The lines below that include "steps" are to be found and copied.

══════

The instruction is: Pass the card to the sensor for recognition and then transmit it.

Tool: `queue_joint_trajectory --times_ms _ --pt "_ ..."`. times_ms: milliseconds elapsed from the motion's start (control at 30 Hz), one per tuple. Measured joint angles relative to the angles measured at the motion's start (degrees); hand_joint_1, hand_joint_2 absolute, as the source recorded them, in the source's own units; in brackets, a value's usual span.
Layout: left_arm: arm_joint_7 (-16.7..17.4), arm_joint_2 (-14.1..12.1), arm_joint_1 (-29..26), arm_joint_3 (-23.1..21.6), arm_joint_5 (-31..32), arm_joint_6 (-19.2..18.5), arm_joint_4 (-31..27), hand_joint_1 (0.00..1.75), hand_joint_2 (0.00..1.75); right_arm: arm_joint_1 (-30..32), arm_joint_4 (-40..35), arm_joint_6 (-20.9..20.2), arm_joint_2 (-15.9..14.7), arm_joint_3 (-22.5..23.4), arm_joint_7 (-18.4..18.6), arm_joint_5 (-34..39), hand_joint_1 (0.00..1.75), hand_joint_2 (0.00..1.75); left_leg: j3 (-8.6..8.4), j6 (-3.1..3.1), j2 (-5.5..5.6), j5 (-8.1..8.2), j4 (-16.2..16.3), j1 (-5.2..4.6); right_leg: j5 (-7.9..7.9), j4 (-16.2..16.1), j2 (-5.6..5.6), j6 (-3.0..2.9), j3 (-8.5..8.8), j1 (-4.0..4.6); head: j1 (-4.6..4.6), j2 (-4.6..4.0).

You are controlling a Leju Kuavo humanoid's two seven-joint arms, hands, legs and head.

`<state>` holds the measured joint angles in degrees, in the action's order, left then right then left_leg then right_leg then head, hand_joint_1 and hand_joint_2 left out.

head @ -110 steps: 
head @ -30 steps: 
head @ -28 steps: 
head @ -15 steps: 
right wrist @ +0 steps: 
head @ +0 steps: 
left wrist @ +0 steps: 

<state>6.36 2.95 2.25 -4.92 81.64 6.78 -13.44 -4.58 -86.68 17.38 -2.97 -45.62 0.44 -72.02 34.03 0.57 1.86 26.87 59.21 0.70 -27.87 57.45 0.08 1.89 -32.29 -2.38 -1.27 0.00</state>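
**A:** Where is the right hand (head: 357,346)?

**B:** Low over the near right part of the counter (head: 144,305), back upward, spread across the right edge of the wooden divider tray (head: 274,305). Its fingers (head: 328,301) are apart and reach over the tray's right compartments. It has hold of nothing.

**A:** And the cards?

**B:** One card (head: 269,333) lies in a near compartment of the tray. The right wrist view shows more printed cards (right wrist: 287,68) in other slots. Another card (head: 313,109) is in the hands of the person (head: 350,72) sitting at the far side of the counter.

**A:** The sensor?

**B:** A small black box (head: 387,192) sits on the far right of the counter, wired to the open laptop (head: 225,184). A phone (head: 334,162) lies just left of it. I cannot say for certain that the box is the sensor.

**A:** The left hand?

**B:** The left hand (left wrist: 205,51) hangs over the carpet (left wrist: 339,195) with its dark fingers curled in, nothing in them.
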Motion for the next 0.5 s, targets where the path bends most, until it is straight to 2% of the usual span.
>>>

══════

EXERCISE RESPONSE –
head @ -110 steps: 
head @ -30 steps: 
head @ -28 steps: 
head @ -15 steps: 
right wrist @ +0 steps: 
head @ +0 steps: 
left wrist @ +0 steps: 

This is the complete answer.